» REQUIRED ACTION:
Task for the records below: please retype exactly and only the lines from the first through the one with "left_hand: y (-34", with every picture omitted.

» EXCERPTED RECORDS:
'''

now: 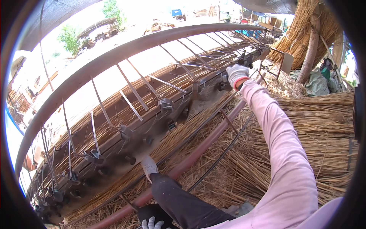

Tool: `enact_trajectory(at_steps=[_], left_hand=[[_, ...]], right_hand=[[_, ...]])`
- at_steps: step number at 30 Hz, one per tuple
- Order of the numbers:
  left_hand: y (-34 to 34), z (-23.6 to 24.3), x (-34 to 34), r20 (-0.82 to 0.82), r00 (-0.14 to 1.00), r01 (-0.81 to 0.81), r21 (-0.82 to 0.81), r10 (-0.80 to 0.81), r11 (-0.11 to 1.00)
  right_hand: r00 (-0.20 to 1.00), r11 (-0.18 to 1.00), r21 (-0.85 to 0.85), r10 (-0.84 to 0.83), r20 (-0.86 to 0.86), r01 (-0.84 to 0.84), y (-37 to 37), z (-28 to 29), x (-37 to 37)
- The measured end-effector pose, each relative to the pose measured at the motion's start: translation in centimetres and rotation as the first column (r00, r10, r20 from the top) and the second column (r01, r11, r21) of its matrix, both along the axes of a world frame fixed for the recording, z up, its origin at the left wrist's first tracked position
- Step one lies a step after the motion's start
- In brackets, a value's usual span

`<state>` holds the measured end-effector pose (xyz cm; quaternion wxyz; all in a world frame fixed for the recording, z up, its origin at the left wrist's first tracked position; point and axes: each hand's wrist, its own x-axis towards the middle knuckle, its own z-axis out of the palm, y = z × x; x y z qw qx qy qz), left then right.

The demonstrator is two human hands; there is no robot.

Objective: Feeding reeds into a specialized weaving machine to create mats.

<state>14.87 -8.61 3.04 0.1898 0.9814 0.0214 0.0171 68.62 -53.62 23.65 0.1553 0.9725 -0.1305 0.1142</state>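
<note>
My right hand point(238, 73), in a white work glove with a red cuff, reaches far forward over a long reed-weaving frame. Its fingers are curled near the row of metal clamps or spools point(166, 106) along the beam; what they hold is hidden. Low at the bottom edge, my left hand point(152, 223), gloved in grey-white, has its fingers spread on my dark-trousered knee. Brown reeds point(190, 131) lie lengthwise under the beam, and my light shoe point(149, 166) rests on them. Above them arches a curved brown metal rail point(126, 51) with thin rods point(131, 87) hanging down.
A reddish pipe point(187, 164) and a thin dark rod point(223, 153) run along the near side. Stacked reeds point(316, 129) fill the right, over loose straw point(244, 164). Upright reed bundles point(295, 38) lean by a wooden post point(310, 47). A blue vehicle point(178, 14) stands far off.
</note>
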Motion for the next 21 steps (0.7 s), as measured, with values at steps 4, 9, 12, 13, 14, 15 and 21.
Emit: enact_trajectory(at_steps=[4, 9, 12, 13, 14, 15, 21], left_hand=[[0.3, -0.4, -0.2, 0.005, 1.000, -0.005, -0.004, 0.005, 1.000], [0.5, -0.5, -0.6, 0.023, 1.000, -0.017, -0.032, 0.017, 0.999], [0.5, -0.5, 0.0, -0.006, 0.999, 0.041, -0.038, -0.042, 0.998], [0.5, -0.6, 0.4, -0.004, 0.997, 0.073, -0.047, -0.073, 0.996], [0.4, -0.9, 0.6, 0.002, 0.998, 0.065, -0.052, -0.065, 0.997], [0.4, -1.0, 0.3, 0.004, 1.000, 0.006, -0.048, -0.006, 0.999], [0.4, -2.8, -1.8, -0.188, 0.979, -0.062, 0.078, 0.076, 0.995]], right_hand=[[0.978, 0.989, 0.145, -0.003, -0.210, 0.035, 1.5, -8.5, -2.4], [0.962, 0.952, 0.281, -0.044, -0.271, 0.122, -0.2, -16.2, -9.0], [0.997, 0.835, 0.547, 0.072, -0.004, -0.058, -1.9, -18.7, -13.0], [0.989, 0.811, 0.565, 0.125, 0.085, -0.151, -2.0, -19.3, -13.8], [0.973, 0.780, 0.583, 0.200, 0.114, -0.229, -1.9, -19.9, -15.0], [0.945, 0.748, 0.597, 0.323, 0.054, -0.290, -1.5, -20.5, -16.1], [0.516, 0.725, 0.600, 0.676, -0.526, -0.337, 4.1, -25.5, -25.4]])
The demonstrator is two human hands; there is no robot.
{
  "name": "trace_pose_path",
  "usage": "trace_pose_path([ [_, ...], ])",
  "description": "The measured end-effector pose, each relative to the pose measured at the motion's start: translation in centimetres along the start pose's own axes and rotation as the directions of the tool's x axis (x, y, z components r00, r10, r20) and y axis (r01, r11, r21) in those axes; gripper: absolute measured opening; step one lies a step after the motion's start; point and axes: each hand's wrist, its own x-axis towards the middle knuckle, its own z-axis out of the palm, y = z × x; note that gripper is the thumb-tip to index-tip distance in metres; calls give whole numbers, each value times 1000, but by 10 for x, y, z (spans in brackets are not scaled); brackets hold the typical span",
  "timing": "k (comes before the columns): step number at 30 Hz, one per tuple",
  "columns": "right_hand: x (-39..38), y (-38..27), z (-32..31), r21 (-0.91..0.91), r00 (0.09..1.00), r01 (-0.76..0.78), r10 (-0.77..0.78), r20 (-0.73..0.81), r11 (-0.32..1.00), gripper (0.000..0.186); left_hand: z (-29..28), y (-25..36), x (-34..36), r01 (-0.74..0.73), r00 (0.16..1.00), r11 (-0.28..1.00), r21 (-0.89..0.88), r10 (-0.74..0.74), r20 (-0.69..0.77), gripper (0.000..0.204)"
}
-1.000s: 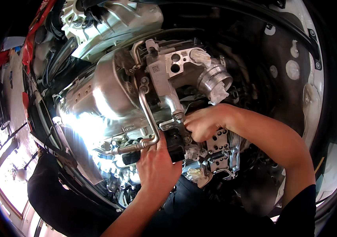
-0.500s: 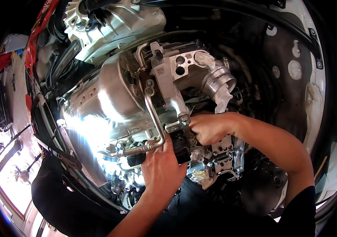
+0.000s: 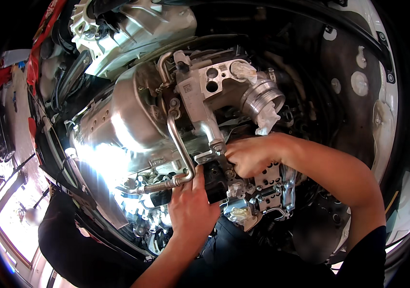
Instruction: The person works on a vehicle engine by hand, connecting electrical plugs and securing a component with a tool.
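Observation:
My left hand [image 3: 191,211] lies with its fingers stretched out over a black block-shaped part [image 3: 213,180], fingertips beside the lower bend of a silver metal pipe [image 3: 183,149]. To its right, my right hand [image 3: 253,154] is curled closed, reaching in under a cast metal housing [image 3: 194,96]. Its fingertips are hidden, and what they hold, if anything, cannot be made out. Just above that hand is a round metal outlet [image 3: 262,100] with crumpled white material [image 3: 267,119] stuffed in its opening.
A large silver heat shield [image 3: 128,115] covers the engine's left side under bright glare. Behind it stands a ribbed light metal casing [image 3: 138,31]. More crumpled wrapping [image 3: 240,214] sits low among the engine parts. The white car body edge [image 3: 390,96] curves along the right.
The whole engine sits slightly farther left in view. My left hand has slid a little down from the pipe, its thumb drawn in. My right hand stays curled in the same spot.

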Motion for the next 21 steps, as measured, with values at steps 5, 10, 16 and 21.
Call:
trace_pose_path([
  [5, 9, -7, -13, -345, 941, 19, 99, 323, 938, 20, 5, -5, -5, -117, 982, 975, -190, 86, -166, 57],
  [10, 5, -2, -9, -250, 979, 39, 14, 205, 968, 21, 11, -18, -11, -314, 906, 937, -153, 247, -345, 56],
  [16, 11, -11, -8, -311, 941, -97, 189, 282, 946, 26, 27, -20, -18, -332, 867, 918, -216, 207, -453, 48],
  [21, 9, -17, -6, -284, 932, -223, 289, 217, 933, 34, 49, -24, -12, -435, 767, 873, -222, 229, -599, 44],
])
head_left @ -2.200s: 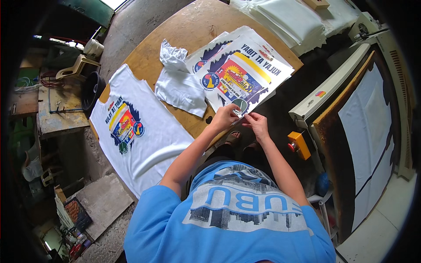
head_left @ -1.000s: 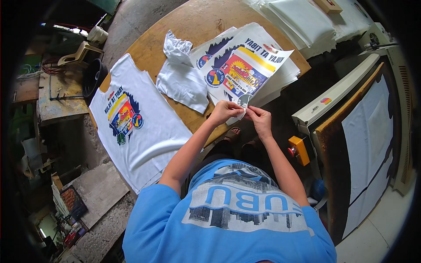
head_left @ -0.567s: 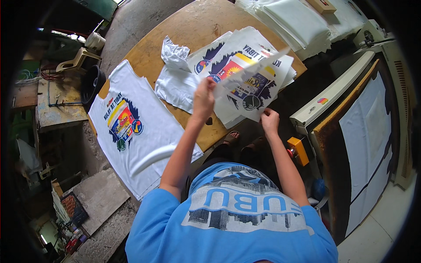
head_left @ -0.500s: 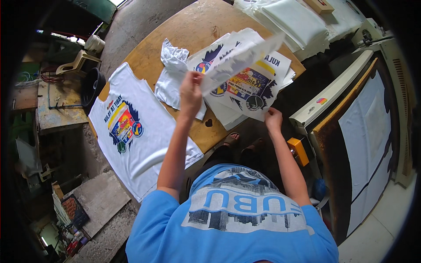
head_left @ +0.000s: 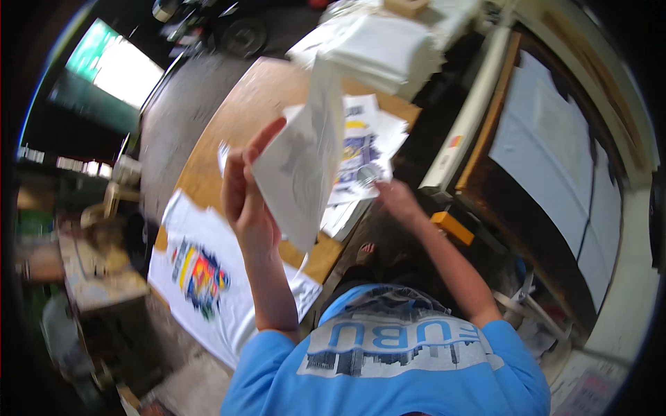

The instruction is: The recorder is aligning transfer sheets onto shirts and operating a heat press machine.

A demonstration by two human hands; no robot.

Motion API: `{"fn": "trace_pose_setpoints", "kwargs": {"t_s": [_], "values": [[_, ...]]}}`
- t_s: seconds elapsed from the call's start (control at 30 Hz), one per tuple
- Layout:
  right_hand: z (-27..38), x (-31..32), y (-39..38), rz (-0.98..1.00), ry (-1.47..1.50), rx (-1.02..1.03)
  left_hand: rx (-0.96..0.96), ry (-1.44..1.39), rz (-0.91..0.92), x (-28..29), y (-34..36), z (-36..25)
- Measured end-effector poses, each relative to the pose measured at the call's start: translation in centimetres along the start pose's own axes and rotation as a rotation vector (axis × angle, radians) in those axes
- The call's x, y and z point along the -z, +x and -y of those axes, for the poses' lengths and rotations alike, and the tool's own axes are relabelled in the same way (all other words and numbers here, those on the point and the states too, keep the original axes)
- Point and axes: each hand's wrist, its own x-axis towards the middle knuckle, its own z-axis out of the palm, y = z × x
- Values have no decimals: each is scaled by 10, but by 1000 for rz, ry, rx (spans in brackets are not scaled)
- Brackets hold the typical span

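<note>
Left-hand [head_left: 244,201] grip; sheet [head_left: 302,159] upright, long axis vertical

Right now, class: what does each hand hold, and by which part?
Left hand grips a lifted white paper sheet by its left edge. Right hand rests by printed sheets; its hold is unclear.

The person wears a bright blue short-sleeved T-shirt [head_left: 388,367] with a print across the chest: large pale blue block letters above a grey-white city skyline silhouette, all seen upside down from the head camera. The sleeves end above the elbows, leaving both forearms bare. The left hand [head_left: 244,201] and right hand [head_left: 397,197] are bare, without gloves, rings or watch visible.
</note>
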Motion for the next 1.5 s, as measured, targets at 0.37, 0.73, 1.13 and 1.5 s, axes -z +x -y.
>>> {"fn": "trace_pose_setpoints", "kwargs": {"t_s": [0.37, 0.73, 1.13, 1.5], "values": [[9, 28, -206, 768, 1005, 58, -18, -385, 280, -209, -37, 5], [-84, 162, -400, 265, 1203, 386, -5, -713, 516, -462, -188, -7], [-134, 278, -526, 145, 1229, 390, 2, -733, 588, -604, -244, 27], [-168, 538, -583, -1157, 837, 540, 253, -148, 788, -667, -231, 196]]}}
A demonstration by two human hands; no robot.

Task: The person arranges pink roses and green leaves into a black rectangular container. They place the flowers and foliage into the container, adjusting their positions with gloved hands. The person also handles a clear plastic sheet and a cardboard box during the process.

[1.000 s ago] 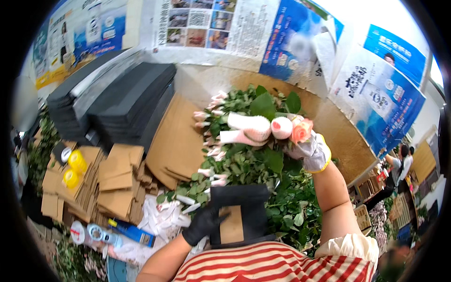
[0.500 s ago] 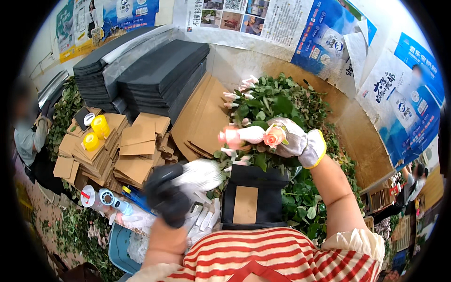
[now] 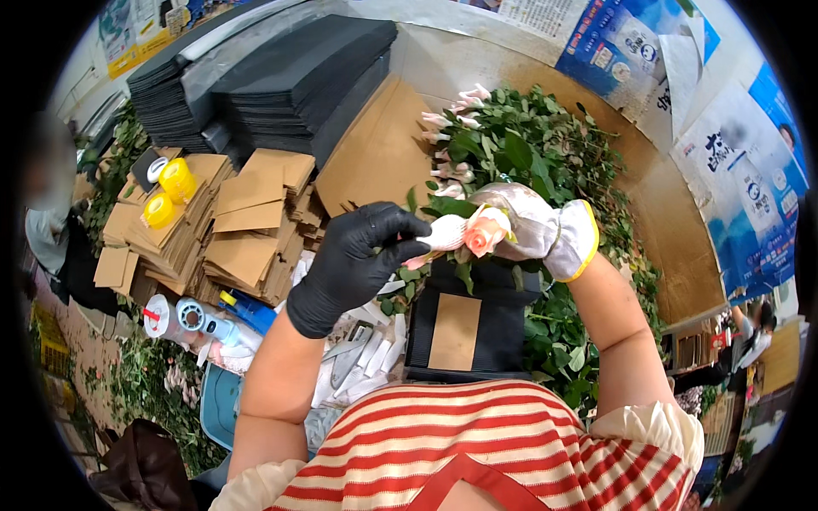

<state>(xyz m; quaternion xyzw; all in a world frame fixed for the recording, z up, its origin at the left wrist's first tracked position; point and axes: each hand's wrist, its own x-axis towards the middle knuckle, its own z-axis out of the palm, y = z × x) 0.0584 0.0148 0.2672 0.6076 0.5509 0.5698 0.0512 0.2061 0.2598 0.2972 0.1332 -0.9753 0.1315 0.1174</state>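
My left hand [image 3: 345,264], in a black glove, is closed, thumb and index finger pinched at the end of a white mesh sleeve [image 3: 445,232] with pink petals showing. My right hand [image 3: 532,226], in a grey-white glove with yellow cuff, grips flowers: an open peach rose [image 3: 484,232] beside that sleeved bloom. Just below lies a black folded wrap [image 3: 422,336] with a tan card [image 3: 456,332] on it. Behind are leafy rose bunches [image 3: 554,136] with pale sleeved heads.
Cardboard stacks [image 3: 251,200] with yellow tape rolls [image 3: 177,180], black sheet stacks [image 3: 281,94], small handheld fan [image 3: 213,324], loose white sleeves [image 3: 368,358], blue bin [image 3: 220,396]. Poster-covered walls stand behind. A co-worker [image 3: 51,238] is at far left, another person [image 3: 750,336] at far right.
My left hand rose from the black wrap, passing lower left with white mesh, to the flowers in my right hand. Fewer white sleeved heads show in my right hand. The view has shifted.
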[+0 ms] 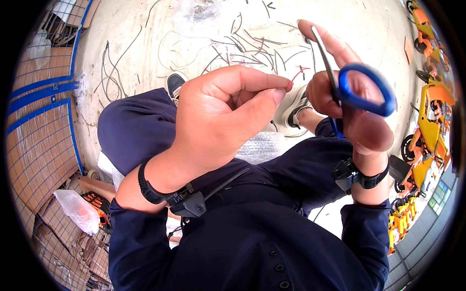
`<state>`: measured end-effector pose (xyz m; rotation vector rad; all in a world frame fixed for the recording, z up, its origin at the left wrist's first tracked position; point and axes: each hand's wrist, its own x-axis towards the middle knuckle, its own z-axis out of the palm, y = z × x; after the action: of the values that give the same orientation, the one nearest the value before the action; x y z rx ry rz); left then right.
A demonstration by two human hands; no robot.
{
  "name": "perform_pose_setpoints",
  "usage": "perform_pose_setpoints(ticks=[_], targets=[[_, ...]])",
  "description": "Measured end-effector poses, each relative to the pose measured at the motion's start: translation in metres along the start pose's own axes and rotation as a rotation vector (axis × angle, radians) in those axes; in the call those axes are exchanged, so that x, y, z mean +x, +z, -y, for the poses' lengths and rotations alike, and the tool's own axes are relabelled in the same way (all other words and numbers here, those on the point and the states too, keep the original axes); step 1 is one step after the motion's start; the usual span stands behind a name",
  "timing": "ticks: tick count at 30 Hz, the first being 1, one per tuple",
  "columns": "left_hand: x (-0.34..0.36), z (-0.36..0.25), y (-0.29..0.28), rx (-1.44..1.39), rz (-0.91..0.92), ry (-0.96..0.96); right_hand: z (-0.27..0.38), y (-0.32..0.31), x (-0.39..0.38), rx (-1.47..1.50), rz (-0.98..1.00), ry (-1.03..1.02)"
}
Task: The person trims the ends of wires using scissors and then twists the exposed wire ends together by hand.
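My left hand [225,111] is closed in a pinch on a short red wire [299,73] in front of my chest. A little to its right, my right hand [352,111] holds scissors [387,99] with blue handles and steel blades pointing upward. Its index finger is raised behind the blades, close to the red wire. Black devices on straps [188,202] are worn on both my wrists.
Scattered black wire pieces [235,41] lie on the pale floor [136,68]. Bubble wrap [259,143] is between my legs. A blue mesh cage with cardboard [41,143] stands at left, a plastic bag [75,211] beside it. Several yellow-orange wheeled machines [424,119] line the right.
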<state>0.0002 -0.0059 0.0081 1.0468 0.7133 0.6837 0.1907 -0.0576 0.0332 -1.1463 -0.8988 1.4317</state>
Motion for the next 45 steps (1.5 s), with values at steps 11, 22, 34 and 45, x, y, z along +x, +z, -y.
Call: perform_pose_setpoints(ticks=[11,22,34,45], targets=[[0.000,0.001,-0.002,0.013,0.085,-0.010,0.006,-0.004,0.002,-0.552,-0.046,0.022],[0.001,0.002,-0.003,0.492,0.072,0.396,0.008,-0.003,-0.004,-0.382,-0.018,0.160],[0.008,0.015,-0.002,0.690,0.041,0.681,0.010,-0.007,-0.007,-0.222,-0.015,0.351],[0.000,0.008,-0.002,0.514,0.111,0.375,0.018,-0.007,-0.007,-0.325,0.045,0.375]])
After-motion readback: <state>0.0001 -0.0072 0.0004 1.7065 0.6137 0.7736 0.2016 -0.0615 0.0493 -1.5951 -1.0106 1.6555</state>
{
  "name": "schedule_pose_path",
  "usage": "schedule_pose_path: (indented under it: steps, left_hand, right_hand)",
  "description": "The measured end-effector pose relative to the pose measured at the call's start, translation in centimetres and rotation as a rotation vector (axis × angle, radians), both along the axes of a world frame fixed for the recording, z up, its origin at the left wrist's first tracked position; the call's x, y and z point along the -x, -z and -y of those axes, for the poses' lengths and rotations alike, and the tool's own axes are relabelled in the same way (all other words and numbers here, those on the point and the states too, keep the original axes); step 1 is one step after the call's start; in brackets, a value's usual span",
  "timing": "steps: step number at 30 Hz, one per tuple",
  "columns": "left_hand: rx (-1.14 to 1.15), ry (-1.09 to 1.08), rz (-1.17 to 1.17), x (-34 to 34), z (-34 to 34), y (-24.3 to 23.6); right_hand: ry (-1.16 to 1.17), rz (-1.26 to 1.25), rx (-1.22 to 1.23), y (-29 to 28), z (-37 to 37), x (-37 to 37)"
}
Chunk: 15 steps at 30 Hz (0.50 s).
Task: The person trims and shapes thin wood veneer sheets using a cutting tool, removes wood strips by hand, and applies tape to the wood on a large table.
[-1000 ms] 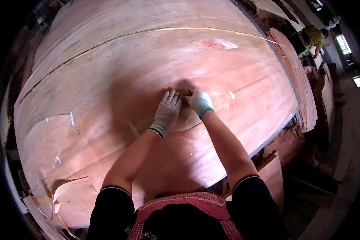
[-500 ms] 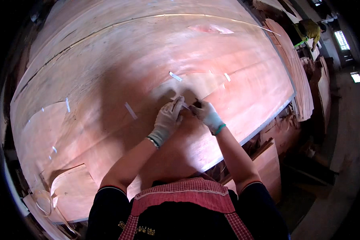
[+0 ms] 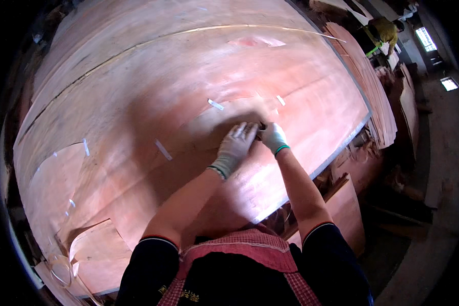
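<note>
A large pinkish wood veneer sheet (image 3: pixel 188 66) lies under both of my gloved hands. My left hand (image 3: pixel 235 145) rests on it with fingers stretched out, at the lower edge of a paler veneer patch (image 3: pixel 209 120). Close on its right, my right hand (image 3: pixel 274 136) is closed round a small dark thing (image 3: pixel 261 127), mostly hidden by the fingers. Short white tape strips, one at the patch's upper edge (image 3: pixel 215 104), another at its upper right (image 3: pixel 280 100) and a longer one to the left (image 3: pixel 163 149), stick to the veneer.
A long thin veneer strip (image 3: pixel 188 31) crosses the far part of the sheet. A loose veneer piece (image 3: pixel 99 250) lies at the near left. Stacked veneers (image 3: pixel 364 76) stand beyond the right edge. A person (image 3: pixel 385 31) bends over at the far right.
My left hand has moved right and come down flat beside my right hand. The white strip that showed between my hands is out of sight. The view has shifted slightly.
</note>
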<state>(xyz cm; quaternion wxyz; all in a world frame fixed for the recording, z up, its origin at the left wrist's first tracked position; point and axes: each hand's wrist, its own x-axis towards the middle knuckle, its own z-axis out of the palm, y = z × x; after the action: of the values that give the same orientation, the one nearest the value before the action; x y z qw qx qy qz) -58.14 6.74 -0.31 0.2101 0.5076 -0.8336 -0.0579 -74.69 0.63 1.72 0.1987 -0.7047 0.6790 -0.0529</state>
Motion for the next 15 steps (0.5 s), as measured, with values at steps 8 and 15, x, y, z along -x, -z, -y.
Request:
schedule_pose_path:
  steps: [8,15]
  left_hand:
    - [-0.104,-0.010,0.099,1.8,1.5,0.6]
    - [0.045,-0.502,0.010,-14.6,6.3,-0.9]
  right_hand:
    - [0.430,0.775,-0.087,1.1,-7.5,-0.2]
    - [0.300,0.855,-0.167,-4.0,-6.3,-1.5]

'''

» RESULT FOR THIS TASK:
now: 

Tool: `enact_trajectory(at_steps=[_], left_hand=[[_, ...]], right_hand=[[_, ...]])`
- at_steps: step number at 30 Hz, one per tuple
- Order of the numbers:
  left_hand: y (-34 to 34), z (-23.6 to 24.3), x (-34 to 34), r20 (-0.82 to 0.82), r00 (-0.14 to 1.00), r01 (-0.81 to 0.81), r21 (-0.82 to 0.81), r10 (-0.80 to 0.81), r11 (-0.11 to 1.00)

Nothing remains open in this exercise.